_WORK ORDER_: Transcribe only part of the material below: the lines from the one containing "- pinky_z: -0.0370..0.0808" through the one containing "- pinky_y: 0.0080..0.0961", inclusive, exactly as written.

_DATA EXCERPT_:
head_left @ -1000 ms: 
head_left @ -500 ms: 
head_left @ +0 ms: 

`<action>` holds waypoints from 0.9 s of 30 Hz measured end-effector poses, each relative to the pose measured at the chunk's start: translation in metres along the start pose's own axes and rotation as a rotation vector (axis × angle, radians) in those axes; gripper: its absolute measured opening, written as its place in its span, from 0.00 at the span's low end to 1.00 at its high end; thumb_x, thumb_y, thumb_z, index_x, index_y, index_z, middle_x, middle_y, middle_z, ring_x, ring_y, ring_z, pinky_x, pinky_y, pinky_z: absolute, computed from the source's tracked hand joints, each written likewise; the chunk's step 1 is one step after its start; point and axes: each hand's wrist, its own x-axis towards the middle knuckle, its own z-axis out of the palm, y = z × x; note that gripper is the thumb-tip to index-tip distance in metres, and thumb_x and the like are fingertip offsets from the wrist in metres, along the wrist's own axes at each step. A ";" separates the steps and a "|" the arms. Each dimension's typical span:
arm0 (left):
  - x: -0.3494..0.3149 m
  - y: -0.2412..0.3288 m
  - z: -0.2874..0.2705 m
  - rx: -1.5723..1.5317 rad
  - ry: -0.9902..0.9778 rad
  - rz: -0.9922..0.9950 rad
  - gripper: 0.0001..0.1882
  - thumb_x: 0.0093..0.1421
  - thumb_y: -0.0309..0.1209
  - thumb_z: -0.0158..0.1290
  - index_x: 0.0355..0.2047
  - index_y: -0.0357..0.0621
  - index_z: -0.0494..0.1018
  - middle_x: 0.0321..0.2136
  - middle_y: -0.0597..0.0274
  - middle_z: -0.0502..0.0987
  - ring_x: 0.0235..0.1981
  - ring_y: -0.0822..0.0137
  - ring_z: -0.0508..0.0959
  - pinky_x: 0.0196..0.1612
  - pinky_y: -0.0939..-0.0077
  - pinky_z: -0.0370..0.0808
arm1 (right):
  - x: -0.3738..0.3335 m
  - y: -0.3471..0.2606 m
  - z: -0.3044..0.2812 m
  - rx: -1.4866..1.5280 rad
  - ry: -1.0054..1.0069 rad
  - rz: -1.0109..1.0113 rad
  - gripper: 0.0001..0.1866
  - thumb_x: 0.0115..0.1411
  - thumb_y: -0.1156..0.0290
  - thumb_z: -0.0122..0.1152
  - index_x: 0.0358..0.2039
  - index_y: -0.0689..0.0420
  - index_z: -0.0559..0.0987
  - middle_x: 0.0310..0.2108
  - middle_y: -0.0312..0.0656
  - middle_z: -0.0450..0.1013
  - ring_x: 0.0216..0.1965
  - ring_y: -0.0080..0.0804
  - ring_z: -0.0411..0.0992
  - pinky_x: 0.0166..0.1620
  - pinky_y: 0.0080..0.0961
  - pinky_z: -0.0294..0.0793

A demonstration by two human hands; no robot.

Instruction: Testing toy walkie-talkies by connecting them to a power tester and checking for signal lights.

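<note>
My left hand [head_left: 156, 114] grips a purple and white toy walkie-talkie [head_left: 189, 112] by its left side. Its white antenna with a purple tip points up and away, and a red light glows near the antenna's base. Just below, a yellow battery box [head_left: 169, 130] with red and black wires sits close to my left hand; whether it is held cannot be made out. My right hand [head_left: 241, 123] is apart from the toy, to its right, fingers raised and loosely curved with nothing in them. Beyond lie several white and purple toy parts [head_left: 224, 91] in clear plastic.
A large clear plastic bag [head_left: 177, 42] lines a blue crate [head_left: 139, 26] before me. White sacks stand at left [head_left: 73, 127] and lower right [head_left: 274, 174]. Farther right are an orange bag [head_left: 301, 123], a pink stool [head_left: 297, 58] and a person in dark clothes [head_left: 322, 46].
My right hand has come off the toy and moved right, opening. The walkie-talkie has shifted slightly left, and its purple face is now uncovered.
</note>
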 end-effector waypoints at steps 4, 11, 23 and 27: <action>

_PROBLEM SOLUTION_:
  - pinky_z: -0.0370..0.0808
arm1 (right):
  - x: -0.3738..0.3335 m
  - y: -0.3471..0.2606 m
  - z: -0.3044..0.2812 m
  - rx: -1.4866..1.5280 rad
  - ry: -1.0054..1.0069 rad
  - rz: -1.0109..1.0113 rad
  - gripper: 0.0001..0.1866
  - thumb_x: 0.0115..0.1411
  - thumb_y: -0.1156..0.0290
  - thumb_z: -0.0122..0.1152
  - index_x: 0.0358..0.2039
  - index_y: -0.0689..0.0420
  - index_z: -0.0559..0.0987
  - middle_x: 0.0310..0.2108
  - middle_y: -0.0312..0.0656
  - middle_z: -0.0450..0.1013
  - ring_x: 0.0216..0.1965
  - ring_y: -0.0080..0.0804
  - ring_z: -0.0411..0.0992
  - pinky_x: 0.0166..0.1620
  - pinky_y: 0.0080..0.0961

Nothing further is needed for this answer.